La violente répression des manifestations à Lomé s’est intensifiée entre le 26 et le 30 juin. Des victimes et des témoins ont affirmé que les forces de sécurité avaient fait un usage illégal de la force et infligé des mauvais traitements à des manifestant·e·s, des passant·e·s et d’autres personnes vivant à proximité des lieux de manifestation2. Dans une déclaration diffusée le 29 juin, des organisations de la société civile togolaises ont fait état de la mort de sept personnes, dont les corps ont été retrouvés dans des étendues d’eau à Lomé, ainsi que de « coups » et de « l’arrestation arbitraire de passants, de jeunes et de personnes âgées ». Elles ont également signalé que des jeunes, dont des mineur·e·s, avaient été poursuivis par les forces de sécurité et été obligés de « se réfugier dans la lagune ». Aucune information n’a été rendue publique sur l’avancement de l’enquête annoncée par le procureur de la République en juillet à propos de la mort de cinq personnes dont les corps avaient été retrouvés dans des étendues d’eau.

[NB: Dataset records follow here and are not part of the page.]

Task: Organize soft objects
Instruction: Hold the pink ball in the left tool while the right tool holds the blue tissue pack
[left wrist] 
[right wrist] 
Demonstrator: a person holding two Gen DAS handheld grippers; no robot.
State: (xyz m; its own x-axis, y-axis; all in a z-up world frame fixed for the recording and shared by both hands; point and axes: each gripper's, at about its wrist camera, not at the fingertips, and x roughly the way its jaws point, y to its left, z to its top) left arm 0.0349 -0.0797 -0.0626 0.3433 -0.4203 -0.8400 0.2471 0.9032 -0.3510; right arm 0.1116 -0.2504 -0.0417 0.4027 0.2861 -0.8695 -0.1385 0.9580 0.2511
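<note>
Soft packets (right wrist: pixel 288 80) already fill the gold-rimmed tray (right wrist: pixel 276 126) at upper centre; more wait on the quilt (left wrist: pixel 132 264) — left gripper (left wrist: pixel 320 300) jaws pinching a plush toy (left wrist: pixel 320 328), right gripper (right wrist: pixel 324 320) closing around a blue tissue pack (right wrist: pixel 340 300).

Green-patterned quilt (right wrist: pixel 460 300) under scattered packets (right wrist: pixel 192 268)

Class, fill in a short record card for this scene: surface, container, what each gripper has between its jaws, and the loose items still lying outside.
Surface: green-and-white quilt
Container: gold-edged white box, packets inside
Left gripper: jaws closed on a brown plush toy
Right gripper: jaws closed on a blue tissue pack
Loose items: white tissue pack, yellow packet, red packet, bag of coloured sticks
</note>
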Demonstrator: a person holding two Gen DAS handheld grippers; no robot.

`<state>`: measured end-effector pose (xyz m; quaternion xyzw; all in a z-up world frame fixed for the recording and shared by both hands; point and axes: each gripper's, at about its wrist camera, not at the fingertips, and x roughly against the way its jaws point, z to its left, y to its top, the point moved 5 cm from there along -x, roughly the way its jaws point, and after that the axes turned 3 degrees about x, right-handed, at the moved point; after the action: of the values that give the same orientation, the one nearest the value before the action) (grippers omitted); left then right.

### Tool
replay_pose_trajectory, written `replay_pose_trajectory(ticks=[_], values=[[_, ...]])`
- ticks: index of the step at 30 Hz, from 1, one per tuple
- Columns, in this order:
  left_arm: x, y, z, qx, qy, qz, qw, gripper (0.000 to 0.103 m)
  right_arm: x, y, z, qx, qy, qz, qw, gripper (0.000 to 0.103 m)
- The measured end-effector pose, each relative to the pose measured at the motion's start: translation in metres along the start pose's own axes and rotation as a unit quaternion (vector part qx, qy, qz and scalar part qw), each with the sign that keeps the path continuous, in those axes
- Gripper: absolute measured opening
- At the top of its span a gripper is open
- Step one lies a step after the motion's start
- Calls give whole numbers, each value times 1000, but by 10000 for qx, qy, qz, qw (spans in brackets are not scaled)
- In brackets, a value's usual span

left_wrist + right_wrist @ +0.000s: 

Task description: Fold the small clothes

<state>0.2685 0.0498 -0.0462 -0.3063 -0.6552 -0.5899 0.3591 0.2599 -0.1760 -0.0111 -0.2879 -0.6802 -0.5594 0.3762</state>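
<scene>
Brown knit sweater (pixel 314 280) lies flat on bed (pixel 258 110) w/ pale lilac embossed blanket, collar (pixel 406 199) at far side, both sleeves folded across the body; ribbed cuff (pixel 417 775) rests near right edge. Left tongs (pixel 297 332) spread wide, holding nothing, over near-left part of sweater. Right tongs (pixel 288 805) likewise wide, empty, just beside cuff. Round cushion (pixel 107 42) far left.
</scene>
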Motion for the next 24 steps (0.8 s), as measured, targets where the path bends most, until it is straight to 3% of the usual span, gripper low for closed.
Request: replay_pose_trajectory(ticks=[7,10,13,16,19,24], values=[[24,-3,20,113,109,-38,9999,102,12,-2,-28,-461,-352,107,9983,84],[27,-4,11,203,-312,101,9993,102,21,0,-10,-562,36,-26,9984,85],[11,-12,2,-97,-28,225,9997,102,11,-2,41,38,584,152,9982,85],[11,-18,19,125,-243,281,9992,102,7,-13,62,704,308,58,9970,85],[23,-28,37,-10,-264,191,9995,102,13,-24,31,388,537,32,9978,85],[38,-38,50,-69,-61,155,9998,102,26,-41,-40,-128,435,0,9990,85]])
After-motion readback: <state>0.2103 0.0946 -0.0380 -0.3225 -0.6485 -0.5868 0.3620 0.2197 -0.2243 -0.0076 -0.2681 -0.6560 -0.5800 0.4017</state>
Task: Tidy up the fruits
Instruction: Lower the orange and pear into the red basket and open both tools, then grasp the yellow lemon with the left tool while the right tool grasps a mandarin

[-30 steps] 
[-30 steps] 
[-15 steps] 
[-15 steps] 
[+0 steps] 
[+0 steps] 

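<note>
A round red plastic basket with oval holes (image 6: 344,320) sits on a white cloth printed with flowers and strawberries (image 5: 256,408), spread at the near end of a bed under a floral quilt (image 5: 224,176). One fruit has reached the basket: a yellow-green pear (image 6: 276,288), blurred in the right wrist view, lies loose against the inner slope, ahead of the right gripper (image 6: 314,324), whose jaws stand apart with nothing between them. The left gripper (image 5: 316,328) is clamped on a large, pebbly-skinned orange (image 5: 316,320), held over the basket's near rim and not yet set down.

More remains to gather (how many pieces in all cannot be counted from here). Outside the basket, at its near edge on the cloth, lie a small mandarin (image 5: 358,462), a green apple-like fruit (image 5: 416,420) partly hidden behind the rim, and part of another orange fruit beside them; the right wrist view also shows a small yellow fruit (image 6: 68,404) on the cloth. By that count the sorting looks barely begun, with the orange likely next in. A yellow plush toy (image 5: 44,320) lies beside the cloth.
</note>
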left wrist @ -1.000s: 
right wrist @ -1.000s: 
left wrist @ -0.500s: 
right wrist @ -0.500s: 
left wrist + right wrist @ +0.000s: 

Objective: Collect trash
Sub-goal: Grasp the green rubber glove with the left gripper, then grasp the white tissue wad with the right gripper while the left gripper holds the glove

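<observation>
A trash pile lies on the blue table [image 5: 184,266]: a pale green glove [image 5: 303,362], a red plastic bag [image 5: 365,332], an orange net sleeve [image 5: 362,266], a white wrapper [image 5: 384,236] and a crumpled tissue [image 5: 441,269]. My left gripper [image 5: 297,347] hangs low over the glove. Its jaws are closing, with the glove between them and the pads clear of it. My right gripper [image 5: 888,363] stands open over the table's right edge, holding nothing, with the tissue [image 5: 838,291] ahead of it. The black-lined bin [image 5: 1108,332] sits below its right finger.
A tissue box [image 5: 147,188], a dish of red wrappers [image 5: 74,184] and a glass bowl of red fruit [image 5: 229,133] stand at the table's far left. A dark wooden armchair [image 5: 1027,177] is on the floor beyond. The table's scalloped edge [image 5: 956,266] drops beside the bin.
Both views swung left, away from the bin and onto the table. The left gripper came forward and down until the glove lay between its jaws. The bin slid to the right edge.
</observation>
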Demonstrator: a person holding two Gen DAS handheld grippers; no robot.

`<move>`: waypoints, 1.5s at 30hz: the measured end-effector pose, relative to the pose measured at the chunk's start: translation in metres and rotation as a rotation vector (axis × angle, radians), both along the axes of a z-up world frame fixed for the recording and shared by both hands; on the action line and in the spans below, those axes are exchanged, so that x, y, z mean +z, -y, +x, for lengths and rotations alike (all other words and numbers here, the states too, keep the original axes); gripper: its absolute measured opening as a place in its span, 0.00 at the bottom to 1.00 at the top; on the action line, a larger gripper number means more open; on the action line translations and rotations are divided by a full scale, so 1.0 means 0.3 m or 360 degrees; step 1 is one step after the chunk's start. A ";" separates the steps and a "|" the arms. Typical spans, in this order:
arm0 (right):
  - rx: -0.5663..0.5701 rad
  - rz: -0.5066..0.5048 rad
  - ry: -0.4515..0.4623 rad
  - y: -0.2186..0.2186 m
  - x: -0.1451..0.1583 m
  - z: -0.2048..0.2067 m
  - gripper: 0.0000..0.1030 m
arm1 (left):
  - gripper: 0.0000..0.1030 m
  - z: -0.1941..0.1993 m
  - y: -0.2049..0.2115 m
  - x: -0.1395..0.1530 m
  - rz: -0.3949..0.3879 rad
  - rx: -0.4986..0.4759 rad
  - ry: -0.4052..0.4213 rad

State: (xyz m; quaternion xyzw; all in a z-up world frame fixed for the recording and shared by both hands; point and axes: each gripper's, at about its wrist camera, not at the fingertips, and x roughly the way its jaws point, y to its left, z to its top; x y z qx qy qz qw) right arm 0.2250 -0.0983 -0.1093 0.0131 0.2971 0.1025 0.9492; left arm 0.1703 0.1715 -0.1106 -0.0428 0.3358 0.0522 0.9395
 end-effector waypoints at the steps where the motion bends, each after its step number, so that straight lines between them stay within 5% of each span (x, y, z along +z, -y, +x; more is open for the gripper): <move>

Le 30 août, les autorités ont interdit une manifestation contre la mauvaise gouvernance du pays et les restrictions pesant sur les droits humains organisée par le Mouvement du 6 juin (M66), un collectif d’artistes et de blogueurs et blogueuses de la diaspora. Le même jour, les forces de sécurité ont encerclé les domiciles de plusieurs personnalités de premier plan qui avaient soutenu l’appel à manifester du M66.
Torture et autres mauvais traitements
Quatorze personnes parmi celles arrêtées lors des manifestations des 5 et 6 juin ont affirmé, certificats médicaux à l’appui, avoir subi des actes de torture et d’autres mauvais traitements en détention. À la fin de l’année, les plaintes déposées par les victimes auprès du Tribunal militaire n’avaient donné lieu à aucune enquête.
Droit à un environnement sain
Le président a promulgué en avril une loi visant à mieux réguler les effets du changement climatique causé par les activités humaines. Celle-ci prévoyait notamment des mécanismes pour réduire les émissions de gaz à effet de serre.